Fit and finish (F&F) could describe things including but not limited to handle scales/tang being flush with no gaps, roughness of choil, errant grind marks; overall aesthetics that aren't necessarily related to performance. My Sukenari honyaki Gyuto has a higher OOTB F&F than my Watanabe honyaki gyuto, but significantly improved the Watanabe by removing the grind marks on the emoto & choil, polished it up nicely


----------



## spoiledbroth (Dec 23, 2015)

there are a number of glowing comments around about the bolsterless knife. supposed to be good value for money.


----------



## ynot1985 (Dec 23, 2015)

Yeah the bolster less ones are 160 cheaper at the moment ..


----------



## spoiledbroth (Dec 23, 2015)

Koki has a good return policy too, for what it's worth.


----------



## ynot1985 (Dec 24, 2015)

tjangula said:


> Fit and finish (F&F) could describe things including but not limited to handle scales/tang being flush with no gaps, roughness of choil, errant grind marks; overall aesthetics that aren't necessarily related to performance.
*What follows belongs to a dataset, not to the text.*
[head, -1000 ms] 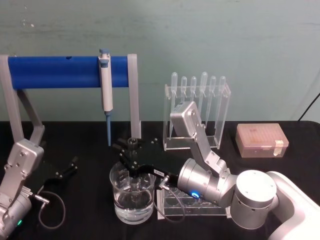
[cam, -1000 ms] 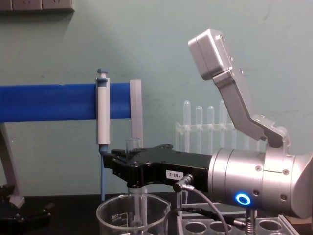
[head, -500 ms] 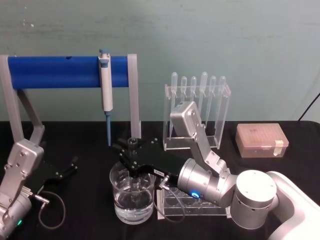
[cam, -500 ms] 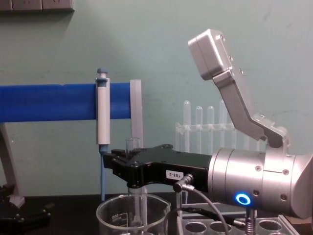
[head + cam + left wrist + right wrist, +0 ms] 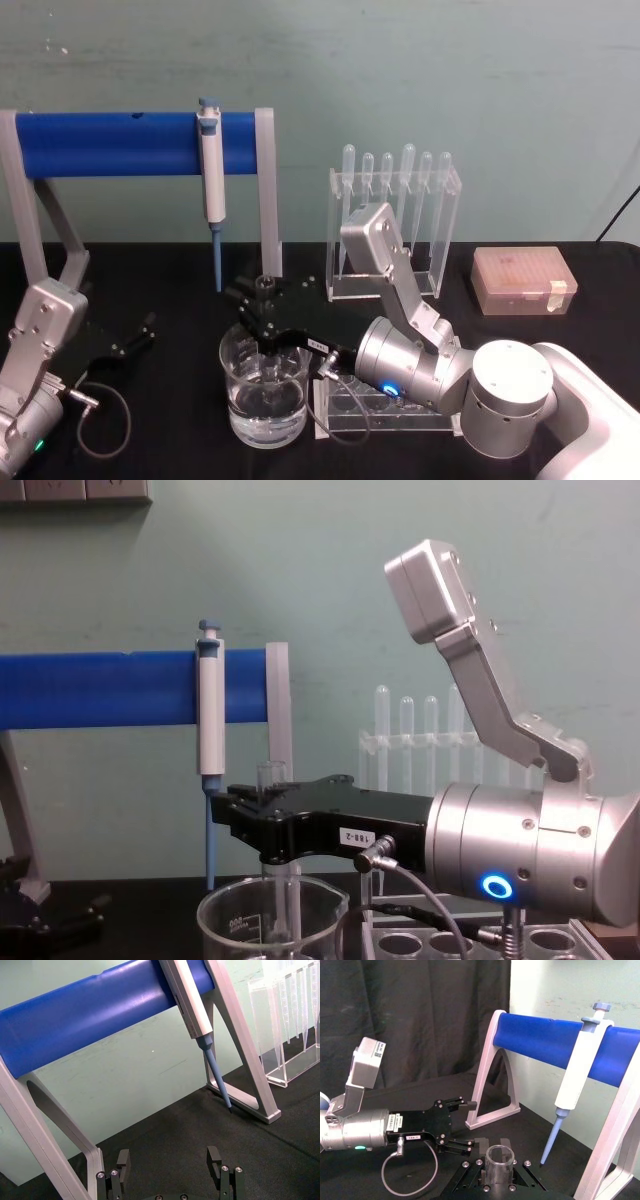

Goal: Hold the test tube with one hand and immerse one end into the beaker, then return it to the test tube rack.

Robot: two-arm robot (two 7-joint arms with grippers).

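Nothing has moved: black flat right pincer (image 5: 262, 815) pinches the wide clear glass test tube (image 5: 272, 773), dipped in the squat glass beaker (image 5: 235, 920) at six o'clock. Immersion seems done, so the clear holed rack (image 5: 400, 418) comes next. Left pincer (image 5: 167, 1159) idles, spread.

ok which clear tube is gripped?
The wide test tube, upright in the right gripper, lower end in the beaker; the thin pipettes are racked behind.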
My Sukenari honyaki Gyuto has a higher OOTB F&F than my Watanabe honyaki gyuto, but significantly improved the Watanabe by removing the grind marks on the emoto & choil, polished it up nicely



Actually tjangula, what's your impression of the Sukenari Honyaki?


----------



## aboynamedsuita (Dec 25, 2015)

ynot1985 said:


> Actually tjangula, what's your impression of the Sukenari Honyaki?



I like it but haven't used for awhile (spring/summer) as I took the handle off to do some polsihing, now I have the custom handle so should get back to it. There is at least one other member here who has one and really likes it, said in a thread in the same league as his shig and Carter.
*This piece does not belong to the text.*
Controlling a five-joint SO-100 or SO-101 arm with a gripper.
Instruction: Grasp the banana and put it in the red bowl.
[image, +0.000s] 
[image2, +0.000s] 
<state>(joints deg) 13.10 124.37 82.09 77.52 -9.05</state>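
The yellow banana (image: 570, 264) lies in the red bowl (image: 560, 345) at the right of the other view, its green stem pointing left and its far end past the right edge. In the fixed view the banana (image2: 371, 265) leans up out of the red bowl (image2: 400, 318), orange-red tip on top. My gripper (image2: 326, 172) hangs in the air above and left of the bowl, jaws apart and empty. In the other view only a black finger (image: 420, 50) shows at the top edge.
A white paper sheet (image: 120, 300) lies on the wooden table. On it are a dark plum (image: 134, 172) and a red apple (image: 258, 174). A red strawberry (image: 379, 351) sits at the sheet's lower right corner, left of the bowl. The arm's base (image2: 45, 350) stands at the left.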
I've had three Sukenari knives: the zdp-189 and AS (both stainless Damascus clad) gyutos, as well as the Shirogami#1 honyaki gyuto; I liked the others but when it came time to free up some funds, the honyaki is the one that stayed put


----------



## ynot1985 (Dec 25, 2015)

Thanks or the info Tjangula.. I think it will be on my wishlist then.. I wanted the shig Kitaeji from Japan wood worker but it became too problematic to get into Australia with the freight cost and import duties, I decided to use the expense else where.. this could be it

decided with the Hiromoto first and when i get the hang of the honyaki, I will get the Sukenari one when I visit Seki next year and see if I can drop by Koki's office to pick it up


----------



## aboynamedsuita (Dec 25, 2015)

Probably a good idea to wait now, not sure if JCK Xmas sale is still going.


----------



## El Pescador (Dec 25, 2015)

Love both my 240mm gyuto and sujihiki. Look generic. The fit and finish is really excellent. Not what I was expecting from a Hiromoto.


----------



## supersayan3 (Dec 25, 2015)

The Sukenari is a little strange knife, meaning, the mirror polish, does not have the same standards all the time, sometimes, even among the two sides of the same blade. Yet, even when it is not perfect(I suppose, it must depend on the batches and the technician), it is still better than the Mizuno gyuto mirror finish level, which has stable quality. Sukenari also has half rounded spine and choil compared to Mizuno that is between eased and half rounded, but the only knife that I have with fully rounded spine(and by far in every detail best fit and finish is Hiromoto Yo Gyuto 30cm. Yes, that knife is the fit and finish champion.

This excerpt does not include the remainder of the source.